__What you need to do__. Starting with the line containing "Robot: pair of" and going on through the line containing "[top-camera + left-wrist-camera", return the lines of the data below exactly, and only those.

(Source data)
* * * * *

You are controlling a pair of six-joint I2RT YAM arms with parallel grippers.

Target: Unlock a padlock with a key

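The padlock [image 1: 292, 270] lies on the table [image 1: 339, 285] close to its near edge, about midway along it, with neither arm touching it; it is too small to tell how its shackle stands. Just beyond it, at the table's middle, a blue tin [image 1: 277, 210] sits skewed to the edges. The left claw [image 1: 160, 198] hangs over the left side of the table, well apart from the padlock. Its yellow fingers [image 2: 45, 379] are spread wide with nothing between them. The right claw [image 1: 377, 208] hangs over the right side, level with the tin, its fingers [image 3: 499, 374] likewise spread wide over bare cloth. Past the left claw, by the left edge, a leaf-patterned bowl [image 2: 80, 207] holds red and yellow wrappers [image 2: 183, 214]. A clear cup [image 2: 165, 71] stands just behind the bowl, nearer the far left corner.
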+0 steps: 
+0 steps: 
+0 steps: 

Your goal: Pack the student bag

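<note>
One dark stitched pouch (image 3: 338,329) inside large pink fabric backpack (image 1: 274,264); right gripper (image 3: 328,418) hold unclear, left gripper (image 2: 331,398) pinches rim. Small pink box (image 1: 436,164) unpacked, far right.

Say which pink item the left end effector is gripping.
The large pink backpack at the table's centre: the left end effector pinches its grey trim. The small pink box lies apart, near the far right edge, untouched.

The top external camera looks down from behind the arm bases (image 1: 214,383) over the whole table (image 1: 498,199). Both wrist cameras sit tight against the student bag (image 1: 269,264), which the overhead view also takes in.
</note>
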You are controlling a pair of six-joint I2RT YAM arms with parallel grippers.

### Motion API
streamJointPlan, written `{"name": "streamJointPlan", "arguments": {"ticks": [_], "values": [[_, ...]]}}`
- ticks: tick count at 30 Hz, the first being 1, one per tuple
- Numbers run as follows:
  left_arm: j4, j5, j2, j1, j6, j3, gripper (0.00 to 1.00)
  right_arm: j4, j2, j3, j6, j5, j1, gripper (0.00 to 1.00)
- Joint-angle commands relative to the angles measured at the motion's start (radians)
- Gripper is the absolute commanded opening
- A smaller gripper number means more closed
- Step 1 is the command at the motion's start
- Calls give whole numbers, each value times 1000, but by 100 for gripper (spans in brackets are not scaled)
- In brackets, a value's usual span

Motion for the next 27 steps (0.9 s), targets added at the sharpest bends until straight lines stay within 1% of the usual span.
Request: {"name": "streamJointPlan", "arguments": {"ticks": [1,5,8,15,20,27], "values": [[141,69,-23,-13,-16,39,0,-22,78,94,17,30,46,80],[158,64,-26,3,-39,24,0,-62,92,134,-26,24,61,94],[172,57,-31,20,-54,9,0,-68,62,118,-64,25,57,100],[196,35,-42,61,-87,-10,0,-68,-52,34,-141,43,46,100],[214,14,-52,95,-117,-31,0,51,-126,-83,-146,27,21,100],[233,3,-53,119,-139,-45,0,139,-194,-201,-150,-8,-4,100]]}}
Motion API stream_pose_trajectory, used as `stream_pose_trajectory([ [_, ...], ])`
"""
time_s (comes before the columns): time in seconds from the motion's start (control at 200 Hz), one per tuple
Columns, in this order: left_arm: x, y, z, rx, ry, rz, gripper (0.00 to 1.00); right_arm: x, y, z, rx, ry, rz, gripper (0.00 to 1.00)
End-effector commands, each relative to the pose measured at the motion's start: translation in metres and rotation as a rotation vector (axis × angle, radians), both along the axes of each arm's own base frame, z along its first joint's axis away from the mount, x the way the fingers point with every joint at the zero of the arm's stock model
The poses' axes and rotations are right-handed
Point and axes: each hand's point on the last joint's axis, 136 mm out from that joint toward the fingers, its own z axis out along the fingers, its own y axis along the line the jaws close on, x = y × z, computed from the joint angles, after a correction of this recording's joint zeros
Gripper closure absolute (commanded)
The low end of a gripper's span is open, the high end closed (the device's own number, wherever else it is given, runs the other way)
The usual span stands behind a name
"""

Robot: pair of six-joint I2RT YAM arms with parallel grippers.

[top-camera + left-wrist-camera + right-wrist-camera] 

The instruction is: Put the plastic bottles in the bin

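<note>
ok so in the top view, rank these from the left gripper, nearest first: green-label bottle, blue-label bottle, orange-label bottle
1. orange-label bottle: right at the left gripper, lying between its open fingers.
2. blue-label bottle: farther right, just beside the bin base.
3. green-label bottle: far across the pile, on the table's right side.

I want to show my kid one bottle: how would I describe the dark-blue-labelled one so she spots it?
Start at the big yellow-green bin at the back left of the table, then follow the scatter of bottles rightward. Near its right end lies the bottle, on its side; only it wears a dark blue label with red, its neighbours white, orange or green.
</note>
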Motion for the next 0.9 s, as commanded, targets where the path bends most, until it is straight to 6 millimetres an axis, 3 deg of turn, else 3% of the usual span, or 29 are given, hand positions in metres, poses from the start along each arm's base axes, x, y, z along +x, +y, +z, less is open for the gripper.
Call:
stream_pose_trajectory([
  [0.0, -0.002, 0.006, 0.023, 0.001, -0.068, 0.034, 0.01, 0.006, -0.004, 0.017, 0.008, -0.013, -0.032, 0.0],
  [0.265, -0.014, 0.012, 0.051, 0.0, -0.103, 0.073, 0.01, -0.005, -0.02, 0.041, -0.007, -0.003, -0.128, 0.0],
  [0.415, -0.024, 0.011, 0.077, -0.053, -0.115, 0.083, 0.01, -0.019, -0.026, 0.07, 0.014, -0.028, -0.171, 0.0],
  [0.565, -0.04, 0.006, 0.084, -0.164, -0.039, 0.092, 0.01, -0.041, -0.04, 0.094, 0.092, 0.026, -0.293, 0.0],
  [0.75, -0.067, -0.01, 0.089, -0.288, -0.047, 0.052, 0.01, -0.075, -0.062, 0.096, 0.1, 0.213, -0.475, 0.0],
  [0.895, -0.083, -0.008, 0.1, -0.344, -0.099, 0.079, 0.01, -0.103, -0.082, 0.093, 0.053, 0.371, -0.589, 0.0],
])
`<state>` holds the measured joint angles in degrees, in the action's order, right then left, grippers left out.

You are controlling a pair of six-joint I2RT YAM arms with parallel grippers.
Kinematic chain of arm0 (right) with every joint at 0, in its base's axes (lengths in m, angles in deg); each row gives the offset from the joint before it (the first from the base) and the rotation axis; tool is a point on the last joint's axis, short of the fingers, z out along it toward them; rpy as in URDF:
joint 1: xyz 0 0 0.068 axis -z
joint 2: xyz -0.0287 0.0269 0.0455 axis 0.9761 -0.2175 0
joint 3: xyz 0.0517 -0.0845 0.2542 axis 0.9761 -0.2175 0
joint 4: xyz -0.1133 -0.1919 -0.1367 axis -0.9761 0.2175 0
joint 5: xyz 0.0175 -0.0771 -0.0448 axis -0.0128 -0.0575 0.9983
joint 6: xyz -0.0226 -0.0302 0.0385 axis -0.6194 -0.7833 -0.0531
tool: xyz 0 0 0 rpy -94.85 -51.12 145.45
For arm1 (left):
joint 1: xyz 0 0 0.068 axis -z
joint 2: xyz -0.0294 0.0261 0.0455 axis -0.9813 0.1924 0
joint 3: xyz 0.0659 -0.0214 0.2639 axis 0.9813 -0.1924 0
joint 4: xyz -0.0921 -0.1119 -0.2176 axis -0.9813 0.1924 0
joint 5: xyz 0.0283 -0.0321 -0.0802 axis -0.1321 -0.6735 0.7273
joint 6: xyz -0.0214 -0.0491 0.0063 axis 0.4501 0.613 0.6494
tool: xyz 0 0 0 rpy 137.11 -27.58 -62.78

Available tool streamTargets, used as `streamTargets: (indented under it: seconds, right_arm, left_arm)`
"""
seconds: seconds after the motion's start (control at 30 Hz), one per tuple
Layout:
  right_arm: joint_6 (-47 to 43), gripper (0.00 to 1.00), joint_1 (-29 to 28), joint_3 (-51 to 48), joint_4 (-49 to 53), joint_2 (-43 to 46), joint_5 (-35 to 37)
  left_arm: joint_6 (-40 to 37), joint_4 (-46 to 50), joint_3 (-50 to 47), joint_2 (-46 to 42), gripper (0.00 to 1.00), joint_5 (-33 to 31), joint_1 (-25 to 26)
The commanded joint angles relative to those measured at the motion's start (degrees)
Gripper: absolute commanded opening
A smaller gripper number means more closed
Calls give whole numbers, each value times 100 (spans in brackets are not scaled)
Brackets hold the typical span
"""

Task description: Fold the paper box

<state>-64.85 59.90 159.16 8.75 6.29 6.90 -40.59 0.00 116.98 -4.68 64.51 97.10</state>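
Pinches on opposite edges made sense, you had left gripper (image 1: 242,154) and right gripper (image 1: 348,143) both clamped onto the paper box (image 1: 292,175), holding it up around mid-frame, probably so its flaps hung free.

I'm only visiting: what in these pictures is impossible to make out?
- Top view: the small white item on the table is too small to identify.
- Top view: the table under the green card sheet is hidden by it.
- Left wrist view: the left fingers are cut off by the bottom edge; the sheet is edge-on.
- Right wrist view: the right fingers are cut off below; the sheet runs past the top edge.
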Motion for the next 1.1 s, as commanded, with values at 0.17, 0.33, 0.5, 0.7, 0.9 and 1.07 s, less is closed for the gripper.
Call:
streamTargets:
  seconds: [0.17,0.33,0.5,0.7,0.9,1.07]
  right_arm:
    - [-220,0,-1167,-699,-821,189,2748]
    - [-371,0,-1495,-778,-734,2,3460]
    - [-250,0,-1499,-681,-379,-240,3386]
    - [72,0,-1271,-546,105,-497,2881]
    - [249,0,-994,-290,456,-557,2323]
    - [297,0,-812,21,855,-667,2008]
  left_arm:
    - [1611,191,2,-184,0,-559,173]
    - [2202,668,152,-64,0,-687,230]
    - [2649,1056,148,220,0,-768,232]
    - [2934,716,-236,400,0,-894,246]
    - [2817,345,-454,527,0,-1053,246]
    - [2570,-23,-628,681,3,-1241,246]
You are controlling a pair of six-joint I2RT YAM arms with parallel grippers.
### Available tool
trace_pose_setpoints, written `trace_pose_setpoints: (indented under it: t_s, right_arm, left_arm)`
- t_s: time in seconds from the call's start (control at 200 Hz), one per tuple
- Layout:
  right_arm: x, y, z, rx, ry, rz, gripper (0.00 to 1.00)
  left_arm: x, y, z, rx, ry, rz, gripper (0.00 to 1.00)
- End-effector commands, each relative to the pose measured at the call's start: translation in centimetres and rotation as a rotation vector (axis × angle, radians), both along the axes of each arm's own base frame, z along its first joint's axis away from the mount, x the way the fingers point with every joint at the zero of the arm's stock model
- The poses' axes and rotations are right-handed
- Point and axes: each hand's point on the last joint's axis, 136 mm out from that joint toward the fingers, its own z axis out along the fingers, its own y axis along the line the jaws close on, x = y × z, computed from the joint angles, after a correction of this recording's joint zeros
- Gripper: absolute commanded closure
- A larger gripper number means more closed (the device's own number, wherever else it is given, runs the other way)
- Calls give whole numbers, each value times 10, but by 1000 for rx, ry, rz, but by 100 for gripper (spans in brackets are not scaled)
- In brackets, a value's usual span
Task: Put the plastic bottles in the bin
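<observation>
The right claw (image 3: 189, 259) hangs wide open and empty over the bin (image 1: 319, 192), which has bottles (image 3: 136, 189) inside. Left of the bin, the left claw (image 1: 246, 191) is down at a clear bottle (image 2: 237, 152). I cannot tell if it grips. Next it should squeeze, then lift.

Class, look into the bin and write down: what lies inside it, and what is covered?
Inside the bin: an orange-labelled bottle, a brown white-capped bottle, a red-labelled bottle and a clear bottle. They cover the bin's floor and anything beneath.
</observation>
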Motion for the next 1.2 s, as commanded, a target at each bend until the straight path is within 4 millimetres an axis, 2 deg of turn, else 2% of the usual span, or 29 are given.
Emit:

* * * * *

__Problem solution__.
Robot: pair of six-joint I2RT YAM arms with parallel grippers.

[top-camera + left-wrist-camera + right-wrist-camera] 

There is no additional output for this exercise.